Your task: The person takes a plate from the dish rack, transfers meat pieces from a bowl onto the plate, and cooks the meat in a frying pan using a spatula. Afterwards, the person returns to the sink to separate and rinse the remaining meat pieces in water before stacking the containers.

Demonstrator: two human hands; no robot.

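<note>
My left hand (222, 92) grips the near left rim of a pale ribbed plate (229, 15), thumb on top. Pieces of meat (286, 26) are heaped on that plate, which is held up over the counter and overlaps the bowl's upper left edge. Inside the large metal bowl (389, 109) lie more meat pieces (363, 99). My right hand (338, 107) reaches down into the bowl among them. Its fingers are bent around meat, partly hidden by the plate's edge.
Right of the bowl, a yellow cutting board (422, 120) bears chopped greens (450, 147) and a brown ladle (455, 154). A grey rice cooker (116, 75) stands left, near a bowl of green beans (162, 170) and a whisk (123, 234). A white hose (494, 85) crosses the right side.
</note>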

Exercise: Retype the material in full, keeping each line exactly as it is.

Answer space:
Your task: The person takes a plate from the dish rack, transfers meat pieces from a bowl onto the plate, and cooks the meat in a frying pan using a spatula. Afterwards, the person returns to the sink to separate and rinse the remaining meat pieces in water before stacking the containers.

Demonstrator: two human hands; no robot.

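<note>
My left hand (222, 92) grips the near left rim of a pale ribbed plate (229, 15), thumb on top. Pieces of meat (286, 26) are heaped on that plate, which is held up over the counter and overlaps the bowl's upper left edge. Inside the large metal bowl (389, 109) lie more meat pieces (363, 99). My right hand (338, 107) reaches down into the bowl among them. Its fingers are bent around meat, partly hidden by the plate's edge.
Right of the bowl, a yellow cutting board (422, 120) bears chopped greens (450, 147) and a brown ladle (455, 154). A grey rice cooker (116, 75) stands left, near a bowl of green beans (162, 170) and a whisk (123, 234). A white hose (494, 85) crosses the right side.
</note>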

Thus the exercise is complete.